- TASK ITEM: Transcribe word for word the lines below from the line with "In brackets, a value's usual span" through the line with "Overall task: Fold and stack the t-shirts", ends included.

- DATA RECORDS:
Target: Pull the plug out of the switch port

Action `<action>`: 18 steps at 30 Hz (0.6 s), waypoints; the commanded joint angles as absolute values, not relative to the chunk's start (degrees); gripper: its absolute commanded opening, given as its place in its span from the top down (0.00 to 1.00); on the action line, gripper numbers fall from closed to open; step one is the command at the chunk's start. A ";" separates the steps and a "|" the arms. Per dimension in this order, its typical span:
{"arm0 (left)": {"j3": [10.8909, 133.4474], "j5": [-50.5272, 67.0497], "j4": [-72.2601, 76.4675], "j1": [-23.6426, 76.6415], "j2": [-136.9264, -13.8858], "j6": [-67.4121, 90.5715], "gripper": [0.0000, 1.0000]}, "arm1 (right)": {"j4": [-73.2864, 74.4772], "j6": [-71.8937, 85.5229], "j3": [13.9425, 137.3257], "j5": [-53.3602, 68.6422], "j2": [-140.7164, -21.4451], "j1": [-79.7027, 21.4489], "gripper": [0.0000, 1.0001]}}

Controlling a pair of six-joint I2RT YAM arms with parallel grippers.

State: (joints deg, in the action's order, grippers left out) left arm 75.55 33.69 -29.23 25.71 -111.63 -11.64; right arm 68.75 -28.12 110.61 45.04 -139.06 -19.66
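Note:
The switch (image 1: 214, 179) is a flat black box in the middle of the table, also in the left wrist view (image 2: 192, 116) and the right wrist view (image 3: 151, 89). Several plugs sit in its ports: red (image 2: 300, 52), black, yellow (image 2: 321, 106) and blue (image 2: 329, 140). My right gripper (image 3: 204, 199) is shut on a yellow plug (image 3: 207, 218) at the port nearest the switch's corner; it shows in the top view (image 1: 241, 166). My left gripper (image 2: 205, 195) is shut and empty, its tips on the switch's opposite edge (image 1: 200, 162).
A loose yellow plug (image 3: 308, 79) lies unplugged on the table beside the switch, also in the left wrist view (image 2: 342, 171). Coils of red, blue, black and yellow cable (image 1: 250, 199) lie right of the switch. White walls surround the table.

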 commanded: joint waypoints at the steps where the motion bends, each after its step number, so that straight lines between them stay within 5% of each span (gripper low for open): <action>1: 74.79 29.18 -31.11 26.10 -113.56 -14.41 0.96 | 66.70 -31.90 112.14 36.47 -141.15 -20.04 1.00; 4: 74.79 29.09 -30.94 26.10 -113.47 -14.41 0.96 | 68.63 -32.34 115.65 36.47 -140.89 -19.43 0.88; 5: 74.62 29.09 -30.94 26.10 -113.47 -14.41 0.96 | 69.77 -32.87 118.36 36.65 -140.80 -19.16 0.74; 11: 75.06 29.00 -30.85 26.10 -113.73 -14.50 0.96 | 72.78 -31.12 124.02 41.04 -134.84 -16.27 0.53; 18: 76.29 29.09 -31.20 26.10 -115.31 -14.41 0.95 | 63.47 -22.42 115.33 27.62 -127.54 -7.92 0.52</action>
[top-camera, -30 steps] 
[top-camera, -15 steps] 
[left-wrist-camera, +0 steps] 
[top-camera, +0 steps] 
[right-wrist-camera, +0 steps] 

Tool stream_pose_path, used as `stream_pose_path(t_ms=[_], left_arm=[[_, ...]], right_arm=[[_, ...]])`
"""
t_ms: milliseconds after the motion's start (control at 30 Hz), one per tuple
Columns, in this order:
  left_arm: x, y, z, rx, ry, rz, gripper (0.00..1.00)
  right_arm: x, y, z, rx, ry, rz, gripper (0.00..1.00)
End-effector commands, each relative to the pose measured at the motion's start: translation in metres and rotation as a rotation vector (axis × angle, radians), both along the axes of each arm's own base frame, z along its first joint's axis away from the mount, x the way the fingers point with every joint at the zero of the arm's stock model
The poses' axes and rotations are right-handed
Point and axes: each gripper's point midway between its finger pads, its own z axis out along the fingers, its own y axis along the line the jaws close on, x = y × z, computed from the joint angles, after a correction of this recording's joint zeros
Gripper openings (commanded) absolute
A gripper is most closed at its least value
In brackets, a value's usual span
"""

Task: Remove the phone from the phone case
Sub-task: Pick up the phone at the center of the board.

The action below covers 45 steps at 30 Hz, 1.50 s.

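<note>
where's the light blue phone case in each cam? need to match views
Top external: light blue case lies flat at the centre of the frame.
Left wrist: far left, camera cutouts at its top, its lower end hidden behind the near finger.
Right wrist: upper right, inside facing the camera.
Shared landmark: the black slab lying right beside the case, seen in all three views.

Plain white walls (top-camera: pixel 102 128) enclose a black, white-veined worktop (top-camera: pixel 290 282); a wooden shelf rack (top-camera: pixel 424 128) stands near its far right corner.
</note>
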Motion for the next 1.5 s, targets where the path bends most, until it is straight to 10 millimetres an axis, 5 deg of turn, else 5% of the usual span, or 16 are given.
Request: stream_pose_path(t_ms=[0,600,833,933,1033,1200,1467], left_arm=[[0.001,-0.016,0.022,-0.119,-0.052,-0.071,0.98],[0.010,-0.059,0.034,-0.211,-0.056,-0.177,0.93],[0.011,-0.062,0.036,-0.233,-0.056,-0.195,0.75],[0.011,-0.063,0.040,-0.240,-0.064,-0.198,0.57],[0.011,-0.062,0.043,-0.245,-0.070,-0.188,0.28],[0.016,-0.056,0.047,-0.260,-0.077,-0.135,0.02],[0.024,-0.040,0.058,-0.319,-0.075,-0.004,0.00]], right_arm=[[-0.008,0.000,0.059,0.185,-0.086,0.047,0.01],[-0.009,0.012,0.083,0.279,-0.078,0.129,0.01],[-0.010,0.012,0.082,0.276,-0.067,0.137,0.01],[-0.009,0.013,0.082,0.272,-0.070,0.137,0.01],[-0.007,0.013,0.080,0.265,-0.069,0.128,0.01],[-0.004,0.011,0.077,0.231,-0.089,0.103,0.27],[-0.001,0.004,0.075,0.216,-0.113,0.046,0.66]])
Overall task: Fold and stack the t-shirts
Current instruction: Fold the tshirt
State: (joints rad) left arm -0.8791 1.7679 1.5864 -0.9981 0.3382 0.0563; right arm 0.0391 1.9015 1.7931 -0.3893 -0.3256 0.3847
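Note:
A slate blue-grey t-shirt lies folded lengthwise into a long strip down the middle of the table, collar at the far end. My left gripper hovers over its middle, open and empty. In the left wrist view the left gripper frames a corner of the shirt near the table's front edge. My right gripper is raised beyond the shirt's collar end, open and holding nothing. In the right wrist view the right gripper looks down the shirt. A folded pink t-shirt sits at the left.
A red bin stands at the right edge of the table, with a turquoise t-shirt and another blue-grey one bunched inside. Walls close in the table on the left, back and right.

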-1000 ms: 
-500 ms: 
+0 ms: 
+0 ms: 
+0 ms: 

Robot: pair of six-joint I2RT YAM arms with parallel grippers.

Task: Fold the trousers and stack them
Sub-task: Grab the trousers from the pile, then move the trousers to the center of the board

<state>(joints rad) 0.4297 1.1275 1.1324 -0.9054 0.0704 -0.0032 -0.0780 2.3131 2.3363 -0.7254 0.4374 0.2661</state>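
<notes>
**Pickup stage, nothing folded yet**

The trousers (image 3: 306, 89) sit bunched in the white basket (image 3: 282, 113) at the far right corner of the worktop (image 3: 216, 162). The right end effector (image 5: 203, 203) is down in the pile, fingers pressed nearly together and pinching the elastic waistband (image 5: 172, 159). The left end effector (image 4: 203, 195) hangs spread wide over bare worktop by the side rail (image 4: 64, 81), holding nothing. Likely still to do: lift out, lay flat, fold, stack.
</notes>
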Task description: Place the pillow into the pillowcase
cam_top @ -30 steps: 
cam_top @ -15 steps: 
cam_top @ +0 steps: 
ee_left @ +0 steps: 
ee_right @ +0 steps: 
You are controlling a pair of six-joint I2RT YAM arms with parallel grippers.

- ANSWER BELOW:
In brackets, a value's usual span
"""

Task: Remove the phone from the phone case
Sub-task: Pick up the phone at the center of the board.

The action below covers 45 steps at 30 Hz, 1.50 s.

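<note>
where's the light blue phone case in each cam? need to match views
Top external: light blue case lies flat at the centre of the frame.
Left wrist: far left, camera cutouts at its top, its lower end hidden behind the near finger.
Right wrist: upper right, inside facing the camera.
Shared landmark: the black slab lying right beside the case, seen in all three views.

Plain white walls (top-camera: pixel 102 128) enclose a black, white-veined worktop (top-camera: pixel 290 282); a wooden shelf rack (top-camera: pixel 424 128) stands near its far right corner.
</note>
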Motion for the next 1.5 s, targets where the path bends most, until it is straight to 10 millimetres an axis, 5 deg of turn, else 5% of the usual span, or 16 are given.
Request: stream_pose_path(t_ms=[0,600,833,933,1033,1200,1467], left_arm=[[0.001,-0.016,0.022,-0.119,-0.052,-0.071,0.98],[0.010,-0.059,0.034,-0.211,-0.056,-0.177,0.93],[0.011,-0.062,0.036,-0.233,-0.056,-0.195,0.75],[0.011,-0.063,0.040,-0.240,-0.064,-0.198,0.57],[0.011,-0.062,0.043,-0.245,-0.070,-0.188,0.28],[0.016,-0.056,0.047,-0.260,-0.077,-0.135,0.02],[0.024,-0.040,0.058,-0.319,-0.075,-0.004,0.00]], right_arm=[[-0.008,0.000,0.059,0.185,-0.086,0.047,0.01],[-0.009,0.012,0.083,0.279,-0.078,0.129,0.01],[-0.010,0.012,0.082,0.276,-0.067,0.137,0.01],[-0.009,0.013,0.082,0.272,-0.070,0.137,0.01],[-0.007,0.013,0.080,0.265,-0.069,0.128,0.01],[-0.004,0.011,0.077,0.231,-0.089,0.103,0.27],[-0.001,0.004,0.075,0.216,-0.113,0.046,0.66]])
Overall task: Fold and stack the t-shirts

No more output will be given for this exercise.